Stock split change the price-earnings ratio for johnson


Question 1. Twenty-five-year B-rated bonds of Visual Care Company were initially issued at a 12 percent yield. After 10 years the bonds have been upgraded to Aa2. Such bonds are currently yielding 10 percent to maturity. Use the Table below to determine the price of the bonds with 15 years remaining to maturity. (You do not need the bond ratings to enter the table; just use the basic facts of the problem.)

                  Interest Rates and Bond Prices (the bond pay 12%)

                      Rates in the Market (%) - Yield to Maturity*

Years to Maturity

8%

10%

12%

14%

16%

1....................

$1,038.16

$1,018.54

$1,000

$981.48

$963.98

15..................

$1,345.52

$1,153.32

$1,000

$875.54

$774.48

25..................

$1,429.92

$1,182.36

$1,000

$862.06

$754.98

*The prices in the table are based on semi-annual interest, but you enter the table with annual values


Question 2. The Johnson Corporation has done very well in the stock market during the last three years – its stock has risen from $18 per share to $44 per share.

Its current statement of net worth is:

Common stock (3 million shares issued at par
value of $10 per share, 9 million shares
authorized)................................................       $30,000,000
Paid-in capital in excess of par.........................     15,000,000
Retained earnings..........................................      45,000,000
   Net worth.................................................      $90,000,000

(a) Assume Johnson earned $6 million. What would its earnings per share be before and after a two-for-one stock split and after a three-for-one stock split?

(b) What would the price per share be before and after the two-for-one and the three-for-one stock split? (Assume that the price-earnings ratio of 22 stays the same.)

(c) Should a stock split change the price-earnings ratio for Johnson?

Question 3. Ace Products sells marked playing cards to blackjack dealers. It has not paid a dividend in many years, but is currently contemplating some kind of dividend. The capital accounts for the firm are as follows:
 
Common stock (2,000,000 shares at $5 par).......     $10,000,000
Capital in excess of par*.................................          6,000,000
Retained earnings..........................................         24,000,000
   Net worth.................................................          $40,000,000

*The increase in capital in excess of par as a result of a stock dividend is equal to the new shares created times (Market price – Par Value).

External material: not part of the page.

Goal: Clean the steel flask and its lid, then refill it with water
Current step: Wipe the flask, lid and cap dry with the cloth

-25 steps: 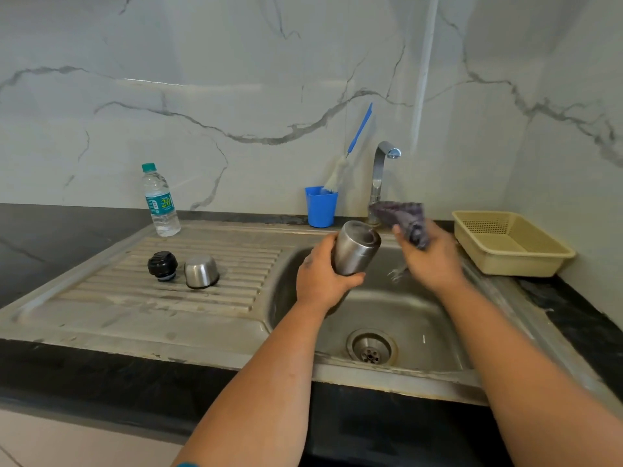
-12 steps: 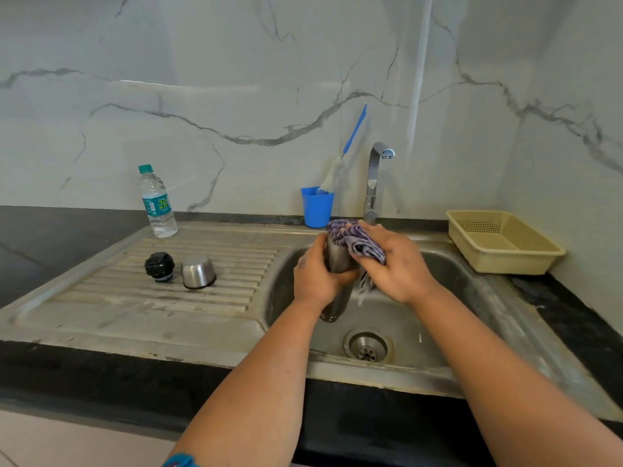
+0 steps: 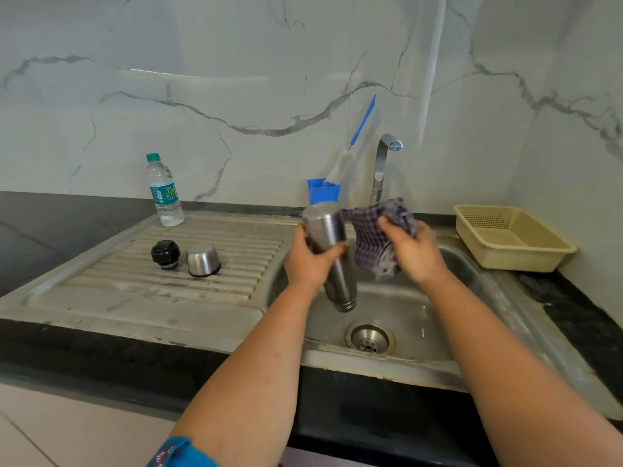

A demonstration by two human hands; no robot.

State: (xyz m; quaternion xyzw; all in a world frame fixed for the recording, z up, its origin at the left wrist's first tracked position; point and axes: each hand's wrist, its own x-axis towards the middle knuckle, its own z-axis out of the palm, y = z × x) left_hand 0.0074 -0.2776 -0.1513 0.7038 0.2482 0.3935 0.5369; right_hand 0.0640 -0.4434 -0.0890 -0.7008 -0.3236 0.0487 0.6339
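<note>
My left hand (image 3: 308,261) grips the steel flask (image 3: 328,230) around its middle and holds it upside down over the sink basin (image 3: 397,318), its mouth pointing at the drain. My right hand (image 3: 413,251) grips a checked purple cloth (image 3: 374,241) just to the right of the flask, the cloth's edge touching the flask's side. On the draining board (image 3: 135,281) stand the black inner stopper (image 3: 165,253) and the steel cup lid (image 3: 203,260), side by side.
A tap (image 3: 382,166) rises behind the basin, with no water seen running. A blue cup (image 3: 322,193) holding a bottle brush (image 3: 357,136) stands left of it. A plastic water bottle (image 3: 164,192) is at the board's back. A beige basket (image 3: 509,235) sits on the right counter.
The cloth was wrapped over the flask's upper end half a second ago; my right hand has since pulled it off to the right. The flask now shows bare and more upright.
</note>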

The company’s stock is selling for $20 per share. The company had total earnings of $4,000,000 during the year. With 2,000,000 shares outstanding, earnings per share were $2.00. The firm has a P/E ratio of 10.

(a) What adjustments would have to be made to the capital accounts for a 10 percent stock dividend? Show the new capital accounts.

(b) What adjustments would be made to EPS and the stock price? (Assume the P/E ratio remains constant.)

(c) How many shares would an investor end up with if he or she originally had 100 shares?

(d) What is the investor’s total investment worth before and after the stock dividend if the P/E ratio remains constant? (There may be a $1 to $2 difference due to rounding.)

(e) Has Ace Products pulled a magic trick, or has it given the investor something of value? Explain.